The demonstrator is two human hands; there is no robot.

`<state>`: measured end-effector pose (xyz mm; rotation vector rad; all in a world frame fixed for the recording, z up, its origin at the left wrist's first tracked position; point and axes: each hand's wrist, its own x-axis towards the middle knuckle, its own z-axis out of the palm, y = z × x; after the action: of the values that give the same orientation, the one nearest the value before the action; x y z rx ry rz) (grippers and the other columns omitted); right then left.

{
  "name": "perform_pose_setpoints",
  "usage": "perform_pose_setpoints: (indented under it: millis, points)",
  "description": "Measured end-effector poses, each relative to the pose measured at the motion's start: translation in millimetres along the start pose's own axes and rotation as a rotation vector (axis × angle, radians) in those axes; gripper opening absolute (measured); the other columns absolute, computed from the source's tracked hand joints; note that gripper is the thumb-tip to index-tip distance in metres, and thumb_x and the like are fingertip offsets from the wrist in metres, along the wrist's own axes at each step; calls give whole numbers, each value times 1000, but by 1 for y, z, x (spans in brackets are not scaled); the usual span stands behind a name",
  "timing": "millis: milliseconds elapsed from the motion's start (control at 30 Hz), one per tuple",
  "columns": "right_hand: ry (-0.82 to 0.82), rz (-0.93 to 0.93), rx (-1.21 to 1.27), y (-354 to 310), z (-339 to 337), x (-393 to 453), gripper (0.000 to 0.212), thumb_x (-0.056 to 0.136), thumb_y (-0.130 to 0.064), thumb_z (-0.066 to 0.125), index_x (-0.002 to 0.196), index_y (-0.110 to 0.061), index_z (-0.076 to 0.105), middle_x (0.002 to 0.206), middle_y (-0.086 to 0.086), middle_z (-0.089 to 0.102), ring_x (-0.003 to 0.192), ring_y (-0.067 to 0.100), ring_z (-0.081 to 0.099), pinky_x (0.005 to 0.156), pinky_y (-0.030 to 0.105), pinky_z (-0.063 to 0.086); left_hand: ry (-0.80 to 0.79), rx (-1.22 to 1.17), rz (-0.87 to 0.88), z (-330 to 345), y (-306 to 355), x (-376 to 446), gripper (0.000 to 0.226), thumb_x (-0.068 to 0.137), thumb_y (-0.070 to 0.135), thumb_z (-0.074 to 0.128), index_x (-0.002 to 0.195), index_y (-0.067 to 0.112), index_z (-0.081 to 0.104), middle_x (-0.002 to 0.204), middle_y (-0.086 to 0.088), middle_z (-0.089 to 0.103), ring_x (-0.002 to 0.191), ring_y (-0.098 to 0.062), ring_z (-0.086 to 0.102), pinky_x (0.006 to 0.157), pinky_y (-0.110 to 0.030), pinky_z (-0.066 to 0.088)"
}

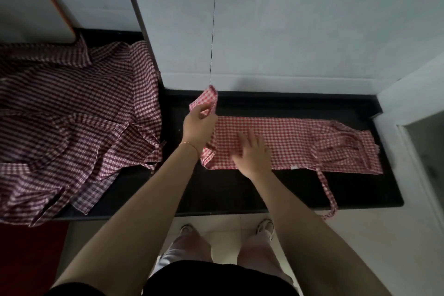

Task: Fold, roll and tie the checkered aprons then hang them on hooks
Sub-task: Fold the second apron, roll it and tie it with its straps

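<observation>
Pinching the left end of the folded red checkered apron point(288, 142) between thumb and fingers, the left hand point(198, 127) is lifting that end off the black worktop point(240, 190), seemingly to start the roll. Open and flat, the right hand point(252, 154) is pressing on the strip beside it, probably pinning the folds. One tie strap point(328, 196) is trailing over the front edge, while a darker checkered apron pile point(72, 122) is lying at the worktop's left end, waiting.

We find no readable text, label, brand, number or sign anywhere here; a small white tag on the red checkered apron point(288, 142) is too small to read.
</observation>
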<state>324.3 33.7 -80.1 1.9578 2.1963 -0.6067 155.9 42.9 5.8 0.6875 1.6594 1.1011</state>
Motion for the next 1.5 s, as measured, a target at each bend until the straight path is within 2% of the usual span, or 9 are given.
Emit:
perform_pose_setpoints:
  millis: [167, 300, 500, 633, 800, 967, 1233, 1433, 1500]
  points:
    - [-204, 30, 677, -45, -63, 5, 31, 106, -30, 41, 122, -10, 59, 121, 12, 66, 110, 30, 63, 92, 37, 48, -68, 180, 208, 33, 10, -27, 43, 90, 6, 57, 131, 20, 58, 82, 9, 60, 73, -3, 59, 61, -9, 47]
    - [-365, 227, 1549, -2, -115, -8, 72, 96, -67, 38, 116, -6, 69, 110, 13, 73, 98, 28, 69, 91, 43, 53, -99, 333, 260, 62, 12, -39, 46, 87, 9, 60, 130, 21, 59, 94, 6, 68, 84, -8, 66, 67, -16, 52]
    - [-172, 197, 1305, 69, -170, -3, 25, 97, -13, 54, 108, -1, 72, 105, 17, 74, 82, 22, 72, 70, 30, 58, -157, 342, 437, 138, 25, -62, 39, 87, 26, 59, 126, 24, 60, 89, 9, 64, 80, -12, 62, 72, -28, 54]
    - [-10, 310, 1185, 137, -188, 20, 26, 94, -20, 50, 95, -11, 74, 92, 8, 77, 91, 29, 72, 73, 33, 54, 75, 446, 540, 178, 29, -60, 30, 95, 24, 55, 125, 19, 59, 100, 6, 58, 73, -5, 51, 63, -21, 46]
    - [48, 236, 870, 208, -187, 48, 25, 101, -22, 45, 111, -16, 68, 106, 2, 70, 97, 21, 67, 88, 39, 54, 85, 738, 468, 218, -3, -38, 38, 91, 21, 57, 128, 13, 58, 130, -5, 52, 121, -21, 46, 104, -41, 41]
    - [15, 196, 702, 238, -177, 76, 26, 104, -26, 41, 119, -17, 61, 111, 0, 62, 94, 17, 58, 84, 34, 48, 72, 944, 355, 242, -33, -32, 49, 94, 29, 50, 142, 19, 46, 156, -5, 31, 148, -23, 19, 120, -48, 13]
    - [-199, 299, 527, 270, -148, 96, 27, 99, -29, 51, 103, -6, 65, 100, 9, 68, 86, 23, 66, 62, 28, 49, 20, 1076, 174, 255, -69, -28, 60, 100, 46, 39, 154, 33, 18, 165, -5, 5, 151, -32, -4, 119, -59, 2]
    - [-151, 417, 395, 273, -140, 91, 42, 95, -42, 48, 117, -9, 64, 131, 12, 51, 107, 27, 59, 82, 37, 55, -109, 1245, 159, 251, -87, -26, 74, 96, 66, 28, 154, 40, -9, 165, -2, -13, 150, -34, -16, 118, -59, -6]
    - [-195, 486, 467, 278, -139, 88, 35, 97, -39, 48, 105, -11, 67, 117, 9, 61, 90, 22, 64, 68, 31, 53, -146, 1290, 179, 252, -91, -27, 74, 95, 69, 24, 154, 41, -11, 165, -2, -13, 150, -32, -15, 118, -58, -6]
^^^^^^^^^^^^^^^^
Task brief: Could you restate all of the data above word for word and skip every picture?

Output for this task:
The demonstrator is two human hands; there is no robot.

`<state>`: measured end-effector pose (xyz mm; rotation vector rad; all in a world frame fixed for the recording, z up, its origin at the left wrist's first tracked position; point and axes: each hand's wrist, its own x-axis towards the middle knuckle, its own z-axis out of the palm, y = z × x; after the action: of the values that give the same orientation, the one nearest the value before the action; x y z rx ry rz) (grippers and the other columns omitted); right then left.

{
  "name": "perform_pose_setpoints",
  "usage": "perform_pose_setpoints: (indented under it: millis, points)",
  "description": "Measured end-effector poses, each relative to the pose measured at the motion's start: translation in millimetres along the start pose's own axes and rotation as a rotation vector (axis × angle, radians) in those axes; gripper opening absolute (measured); the other columns absolute, computed from the source's tracked hand joints; note that gripper is the thumb-tip to index-tip distance in metres, and thumb_x and the like are fingertip offsets from the wrist in metres, along the wrist's own axes at each step; calls give whole numbers, each value times 1000, but by 1 for y, z, x (spans in brackets are not scaled); the usual span stands behind a name",
  "timing": "millis: milliseconds elapsed from the motion's start (control at 30 Hz), one per tuple",
  "columns": "right_hand: ry (-0.82 to 0.82), rz (-0.93 to 0.93), rx (-1.21 to 1.27), y (-354 to 310), z (-339 to 337), x (-393 to 453), gripper (0.000 to 0.212), thumb_x (-0.056 to 0.136), thumb_y (-0.130 to 0.064), thumb_z (-0.066 to 0.125), index_x (-0.002 to 0.196), index_y (-0.110 to 0.061), index_z (-0.076 to 0.105), middle_x (0.002 to 0.206), middle_y (-0.086 to 0.086), middle_z (-0.089 to 0.102), ring_x (-0.003 to 0.192), ring_y (-0.067 to 0.100), ring_z (-0.081 to 0.099), pinky_x (0.005 to 0.156), pinky_y (-0.030 to 0.105), pinky_z (-0.063 to 0.086); left_hand: ry (-0.80 to 0.79), rx (-1.22 to 1.17), rz (-0.87 to 0.88), z (-330 to 345), y (-306 to 355), x (-376 to 446), gripper (0.000 to 0.226), thumb_x (-0.068 to 0.137), thumb_y (-0.070 to 0.135), thumb_z (-0.074 to 0.128), index_x (-0.002 to 0.195), index_y (-0.067 to 0.112), index_z (-0.081 to 0.104), middle_x (-0.002 to 0.204), middle_y (-0.086 to 0.088), middle_z (-0.089 to 0.103), ring_x (-0.002 to 0.191), ring_y (-0.098 to 0.062), ring_z (-0.086 to 0.102), pinky_x (0.006 to 0.157), pinky_y (-0.110 to 0.030), pinky_z (-0.066 to 0.088)"
}


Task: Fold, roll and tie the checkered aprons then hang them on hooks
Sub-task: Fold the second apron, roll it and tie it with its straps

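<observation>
Pinching the left end of the folded red checkered apron point(288, 142) between thumb and fingers, the left hand point(198, 127) is lifting that end off the black worktop point(240, 190), seemingly to start the roll. Open and flat, the right hand point(252, 154) is pressing on the strip beside it, probably pinning the folds. One tie strap point(328, 196) is trailing over the front edge, while a darker checkered apron pile point(72, 122) is lying at the worktop's left end, waiting.

We find no readable text, label, brand, number or sign anywhere here; a small white tag on the red checkered apron point(288, 142) is too small to read.
</observation>
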<state>324.3 33.7 -80.1 1.9578 2.1963 -0.6067 155.9 42.9 5.8 0.6875 1.6594 1.1011</state>
Motion for the next 1.5 s, as measured, a target at each bend until the straight path is within 2% of the usual span, or 9 are given.
Emit:
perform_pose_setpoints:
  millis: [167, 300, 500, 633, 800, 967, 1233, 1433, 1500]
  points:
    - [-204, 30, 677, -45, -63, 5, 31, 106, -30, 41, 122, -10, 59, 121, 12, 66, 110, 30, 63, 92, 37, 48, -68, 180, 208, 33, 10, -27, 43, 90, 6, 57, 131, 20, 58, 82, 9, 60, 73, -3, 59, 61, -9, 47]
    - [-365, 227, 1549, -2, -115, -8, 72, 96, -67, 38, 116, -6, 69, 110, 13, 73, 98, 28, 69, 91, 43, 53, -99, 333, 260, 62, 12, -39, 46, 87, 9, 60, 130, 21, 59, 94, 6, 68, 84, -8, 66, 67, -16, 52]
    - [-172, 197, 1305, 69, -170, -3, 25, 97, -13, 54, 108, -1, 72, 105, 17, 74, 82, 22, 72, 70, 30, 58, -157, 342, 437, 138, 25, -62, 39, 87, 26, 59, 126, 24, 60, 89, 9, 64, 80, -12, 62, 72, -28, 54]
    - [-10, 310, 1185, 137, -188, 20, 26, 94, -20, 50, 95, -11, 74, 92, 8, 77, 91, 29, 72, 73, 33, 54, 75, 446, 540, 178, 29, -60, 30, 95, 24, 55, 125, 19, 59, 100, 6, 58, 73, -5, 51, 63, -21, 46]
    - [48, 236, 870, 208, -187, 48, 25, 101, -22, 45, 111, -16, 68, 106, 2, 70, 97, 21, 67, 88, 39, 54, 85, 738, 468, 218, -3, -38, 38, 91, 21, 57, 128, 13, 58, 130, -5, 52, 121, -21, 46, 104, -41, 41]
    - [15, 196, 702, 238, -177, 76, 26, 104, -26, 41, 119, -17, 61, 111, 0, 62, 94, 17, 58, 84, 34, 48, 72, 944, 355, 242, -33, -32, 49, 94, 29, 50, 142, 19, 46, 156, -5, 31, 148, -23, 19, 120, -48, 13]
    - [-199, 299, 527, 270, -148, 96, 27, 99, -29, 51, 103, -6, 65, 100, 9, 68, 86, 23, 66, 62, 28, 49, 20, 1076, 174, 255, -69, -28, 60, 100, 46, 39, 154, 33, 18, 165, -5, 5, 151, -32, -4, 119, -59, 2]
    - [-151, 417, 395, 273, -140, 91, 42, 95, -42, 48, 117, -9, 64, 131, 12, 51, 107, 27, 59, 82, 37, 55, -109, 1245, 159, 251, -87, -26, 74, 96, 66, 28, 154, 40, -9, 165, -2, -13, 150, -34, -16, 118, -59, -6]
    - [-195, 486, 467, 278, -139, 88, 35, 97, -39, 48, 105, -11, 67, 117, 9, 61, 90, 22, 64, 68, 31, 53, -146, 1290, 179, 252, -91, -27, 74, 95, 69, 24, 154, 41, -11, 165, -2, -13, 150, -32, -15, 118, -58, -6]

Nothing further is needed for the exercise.